§ **EXERCISE**: Go through the entries below and tally the lines containing the string "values"; report only the tally.

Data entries
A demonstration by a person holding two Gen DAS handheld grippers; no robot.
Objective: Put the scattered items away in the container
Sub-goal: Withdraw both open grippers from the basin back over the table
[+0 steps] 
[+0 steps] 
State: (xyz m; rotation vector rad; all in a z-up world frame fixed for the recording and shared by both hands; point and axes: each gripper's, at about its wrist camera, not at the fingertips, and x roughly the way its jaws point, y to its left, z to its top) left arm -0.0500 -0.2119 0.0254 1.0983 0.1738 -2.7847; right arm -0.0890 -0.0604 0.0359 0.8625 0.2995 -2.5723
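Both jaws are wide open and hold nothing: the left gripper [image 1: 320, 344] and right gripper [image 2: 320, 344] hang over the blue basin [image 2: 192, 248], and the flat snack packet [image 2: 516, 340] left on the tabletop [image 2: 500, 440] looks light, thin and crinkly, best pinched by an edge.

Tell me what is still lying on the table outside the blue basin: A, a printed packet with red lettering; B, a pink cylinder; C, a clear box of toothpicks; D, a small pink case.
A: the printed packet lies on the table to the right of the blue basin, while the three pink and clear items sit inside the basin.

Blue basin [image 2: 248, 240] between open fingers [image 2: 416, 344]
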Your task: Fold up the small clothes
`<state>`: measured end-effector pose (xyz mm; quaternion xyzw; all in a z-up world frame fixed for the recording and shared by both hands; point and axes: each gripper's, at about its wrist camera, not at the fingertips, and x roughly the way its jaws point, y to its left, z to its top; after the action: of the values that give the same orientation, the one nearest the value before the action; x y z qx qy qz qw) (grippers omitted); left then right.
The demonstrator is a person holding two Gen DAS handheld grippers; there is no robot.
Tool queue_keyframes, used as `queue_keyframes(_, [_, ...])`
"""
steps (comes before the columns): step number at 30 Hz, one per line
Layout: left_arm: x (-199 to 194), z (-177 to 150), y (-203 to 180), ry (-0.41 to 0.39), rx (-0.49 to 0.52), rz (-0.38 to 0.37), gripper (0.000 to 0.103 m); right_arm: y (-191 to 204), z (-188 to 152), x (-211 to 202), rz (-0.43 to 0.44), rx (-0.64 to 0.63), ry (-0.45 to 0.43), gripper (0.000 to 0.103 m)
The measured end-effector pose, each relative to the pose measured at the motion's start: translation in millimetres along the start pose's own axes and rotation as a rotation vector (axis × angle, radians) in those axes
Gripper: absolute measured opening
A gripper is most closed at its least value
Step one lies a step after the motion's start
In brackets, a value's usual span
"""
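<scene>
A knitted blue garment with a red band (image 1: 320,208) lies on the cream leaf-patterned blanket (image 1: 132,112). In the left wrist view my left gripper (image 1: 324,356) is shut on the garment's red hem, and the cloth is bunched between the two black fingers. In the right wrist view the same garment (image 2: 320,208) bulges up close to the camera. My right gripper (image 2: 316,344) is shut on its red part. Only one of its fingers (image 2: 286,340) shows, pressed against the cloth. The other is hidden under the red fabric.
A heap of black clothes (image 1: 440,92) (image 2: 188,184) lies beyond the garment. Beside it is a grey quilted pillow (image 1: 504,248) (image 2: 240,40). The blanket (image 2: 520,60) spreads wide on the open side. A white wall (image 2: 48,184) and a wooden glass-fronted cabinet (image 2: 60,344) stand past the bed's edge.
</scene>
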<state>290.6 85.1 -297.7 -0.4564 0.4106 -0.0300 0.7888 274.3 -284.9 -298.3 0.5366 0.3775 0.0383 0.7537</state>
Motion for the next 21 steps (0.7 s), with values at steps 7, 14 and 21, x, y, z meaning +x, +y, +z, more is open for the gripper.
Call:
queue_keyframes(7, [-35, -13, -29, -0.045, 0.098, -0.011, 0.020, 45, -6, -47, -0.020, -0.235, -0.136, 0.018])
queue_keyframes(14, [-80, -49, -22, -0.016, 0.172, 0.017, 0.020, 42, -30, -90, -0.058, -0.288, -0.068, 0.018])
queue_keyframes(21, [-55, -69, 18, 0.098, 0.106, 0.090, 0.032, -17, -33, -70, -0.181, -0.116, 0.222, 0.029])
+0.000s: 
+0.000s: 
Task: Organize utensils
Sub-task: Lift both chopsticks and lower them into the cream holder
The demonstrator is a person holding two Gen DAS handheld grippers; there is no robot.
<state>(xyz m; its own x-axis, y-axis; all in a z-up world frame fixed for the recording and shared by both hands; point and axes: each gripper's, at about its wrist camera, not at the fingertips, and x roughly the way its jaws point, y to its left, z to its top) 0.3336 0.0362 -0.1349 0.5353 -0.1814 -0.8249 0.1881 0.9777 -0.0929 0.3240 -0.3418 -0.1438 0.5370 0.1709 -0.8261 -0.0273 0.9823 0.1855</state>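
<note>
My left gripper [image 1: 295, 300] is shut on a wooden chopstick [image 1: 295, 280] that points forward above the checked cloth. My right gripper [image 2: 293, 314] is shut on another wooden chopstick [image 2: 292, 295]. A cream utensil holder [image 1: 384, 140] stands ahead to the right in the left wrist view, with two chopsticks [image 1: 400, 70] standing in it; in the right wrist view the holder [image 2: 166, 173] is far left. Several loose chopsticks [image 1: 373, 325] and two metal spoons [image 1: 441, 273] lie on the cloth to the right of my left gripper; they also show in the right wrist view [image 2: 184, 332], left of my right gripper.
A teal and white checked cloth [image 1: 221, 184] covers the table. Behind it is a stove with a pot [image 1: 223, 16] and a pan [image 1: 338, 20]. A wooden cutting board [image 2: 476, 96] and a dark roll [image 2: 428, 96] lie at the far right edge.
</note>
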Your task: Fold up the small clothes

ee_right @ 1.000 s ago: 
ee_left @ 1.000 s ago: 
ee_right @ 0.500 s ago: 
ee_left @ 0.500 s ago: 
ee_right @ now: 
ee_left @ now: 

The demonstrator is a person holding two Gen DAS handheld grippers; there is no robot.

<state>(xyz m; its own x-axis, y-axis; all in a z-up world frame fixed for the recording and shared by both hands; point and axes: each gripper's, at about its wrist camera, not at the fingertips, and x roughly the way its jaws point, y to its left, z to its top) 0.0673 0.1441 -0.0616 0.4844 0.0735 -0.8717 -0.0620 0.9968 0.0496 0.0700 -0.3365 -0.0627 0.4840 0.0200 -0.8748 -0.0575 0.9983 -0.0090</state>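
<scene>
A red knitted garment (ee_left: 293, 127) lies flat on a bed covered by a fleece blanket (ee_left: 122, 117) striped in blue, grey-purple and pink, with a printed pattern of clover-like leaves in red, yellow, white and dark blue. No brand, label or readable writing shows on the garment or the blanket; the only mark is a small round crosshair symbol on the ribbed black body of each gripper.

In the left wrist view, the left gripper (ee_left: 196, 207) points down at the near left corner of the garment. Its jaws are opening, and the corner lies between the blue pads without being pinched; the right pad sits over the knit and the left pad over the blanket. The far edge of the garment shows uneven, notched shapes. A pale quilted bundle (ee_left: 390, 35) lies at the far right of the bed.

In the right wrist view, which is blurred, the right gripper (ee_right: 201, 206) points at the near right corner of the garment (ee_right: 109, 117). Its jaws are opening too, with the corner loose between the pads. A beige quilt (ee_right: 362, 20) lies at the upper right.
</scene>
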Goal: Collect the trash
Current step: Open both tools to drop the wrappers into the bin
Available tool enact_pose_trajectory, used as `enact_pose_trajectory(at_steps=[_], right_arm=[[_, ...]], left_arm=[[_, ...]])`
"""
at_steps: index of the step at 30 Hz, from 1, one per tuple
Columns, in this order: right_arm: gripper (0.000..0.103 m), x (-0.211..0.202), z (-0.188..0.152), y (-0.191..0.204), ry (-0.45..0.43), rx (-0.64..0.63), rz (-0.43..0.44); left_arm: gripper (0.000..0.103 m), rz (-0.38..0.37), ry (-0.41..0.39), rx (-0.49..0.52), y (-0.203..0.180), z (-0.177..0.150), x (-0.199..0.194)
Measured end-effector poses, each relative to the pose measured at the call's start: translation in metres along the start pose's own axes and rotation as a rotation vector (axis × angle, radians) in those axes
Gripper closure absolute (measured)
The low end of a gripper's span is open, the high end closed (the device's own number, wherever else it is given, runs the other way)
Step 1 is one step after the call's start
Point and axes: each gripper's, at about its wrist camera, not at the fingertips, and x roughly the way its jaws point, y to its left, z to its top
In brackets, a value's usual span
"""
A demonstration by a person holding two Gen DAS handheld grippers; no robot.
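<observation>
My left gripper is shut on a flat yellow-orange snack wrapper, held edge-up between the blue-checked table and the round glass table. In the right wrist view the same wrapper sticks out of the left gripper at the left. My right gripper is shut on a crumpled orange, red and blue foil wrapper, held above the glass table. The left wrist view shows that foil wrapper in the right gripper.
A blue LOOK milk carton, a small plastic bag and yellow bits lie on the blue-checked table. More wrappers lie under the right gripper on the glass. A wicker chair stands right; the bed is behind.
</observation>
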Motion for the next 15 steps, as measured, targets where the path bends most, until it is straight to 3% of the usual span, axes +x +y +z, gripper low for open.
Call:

§ **RESULT FOR THIS EXERCISE**: 2